- _TASK ITEM_
Even if a line seems odd, print it as it is, and include every record.
_ _ _ _ _
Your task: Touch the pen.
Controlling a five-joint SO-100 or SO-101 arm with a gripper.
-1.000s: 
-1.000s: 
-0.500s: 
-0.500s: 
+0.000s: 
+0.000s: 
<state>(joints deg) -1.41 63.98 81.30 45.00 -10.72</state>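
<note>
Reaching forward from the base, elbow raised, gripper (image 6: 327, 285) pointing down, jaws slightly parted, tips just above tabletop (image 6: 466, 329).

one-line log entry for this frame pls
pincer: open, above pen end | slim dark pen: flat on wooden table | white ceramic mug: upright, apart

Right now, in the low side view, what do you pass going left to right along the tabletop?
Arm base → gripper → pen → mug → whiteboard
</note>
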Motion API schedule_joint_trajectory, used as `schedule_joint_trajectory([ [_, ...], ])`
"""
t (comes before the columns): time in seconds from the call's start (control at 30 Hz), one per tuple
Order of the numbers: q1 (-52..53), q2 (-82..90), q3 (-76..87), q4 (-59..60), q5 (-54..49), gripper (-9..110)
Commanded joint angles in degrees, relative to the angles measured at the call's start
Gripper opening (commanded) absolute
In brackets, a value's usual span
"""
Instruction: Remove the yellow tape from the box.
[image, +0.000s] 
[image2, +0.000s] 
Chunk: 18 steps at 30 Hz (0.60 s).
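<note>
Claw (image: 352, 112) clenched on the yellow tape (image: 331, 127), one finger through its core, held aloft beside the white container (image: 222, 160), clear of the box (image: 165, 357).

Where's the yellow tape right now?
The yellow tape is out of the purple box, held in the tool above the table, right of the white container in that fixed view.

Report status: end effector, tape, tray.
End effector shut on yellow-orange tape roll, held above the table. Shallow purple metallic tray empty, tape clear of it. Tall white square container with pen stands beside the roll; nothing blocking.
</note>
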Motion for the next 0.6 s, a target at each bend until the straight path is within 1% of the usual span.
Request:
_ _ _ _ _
- _ANSWER BELOW_
Your task: Touch the pen.
Controlling a five-joint SO-100 or SO-101 arm with a gripper.
-1.000s: 
-1.000s: 
-0.500s: 
-0.500s: 
+0.000s: 
+0.000s: 
<state>(joints deg) -1.41 63.98 81.30 45.00 -10.72</state>
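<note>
Reaching forward from the base, elbow raised, gripper (image 6: 327, 285) pointing down, jaws slightly parted, tips just above tabletop (image 6: 466, 329).

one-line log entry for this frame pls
pincer: open, above pen end | slim dark pen: flat on wooden table | white ceramic mug: upright, apart

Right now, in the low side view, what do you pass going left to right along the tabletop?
Arm base → gripper → pen → mug → whiteboard
</note>
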Motion API schedule_joint_trajectory, used as `schedule_joint_trajectory([ [_, ...], ])`
"""
t (comes before the columns): time in seconds from the call's start (control at 30 Hz), one per tuple
Order of the numbers: q1 (-52..53), q2 (-82..90), q3 (-76..87), q4 (-59..60), q5 (-54..49), gripper (-9..110)
Commanded joint angles in degrees, relative to the angles measured at the call's start
Gripper opening (commanded) absolute
In brackets, a value's usual span
"""
Instruction: Remove the yellow tape from the box.
[image, +0.000s] 
[image2, +0.000s] 
Chunk: 18 steps at 30 Hz (0.60 s).
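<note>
Claw (image: 352, 112) clenched on the yellow tape (image: 331, 127), one finger through its core, held aloft beside the white container (image: 222, 160), clear of the box (image: 165, 357).

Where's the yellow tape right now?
The yellow tape is out of the purple box, held in the tool above the table, right of the white container in that fixed view.

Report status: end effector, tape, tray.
End effector shut on yellow-orange tape roll, held above the table. Shallow purple metallic tray empty, tape clear of it. Tall white square container with pen stands beside the roll; nothing blocking.
</note>
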Motion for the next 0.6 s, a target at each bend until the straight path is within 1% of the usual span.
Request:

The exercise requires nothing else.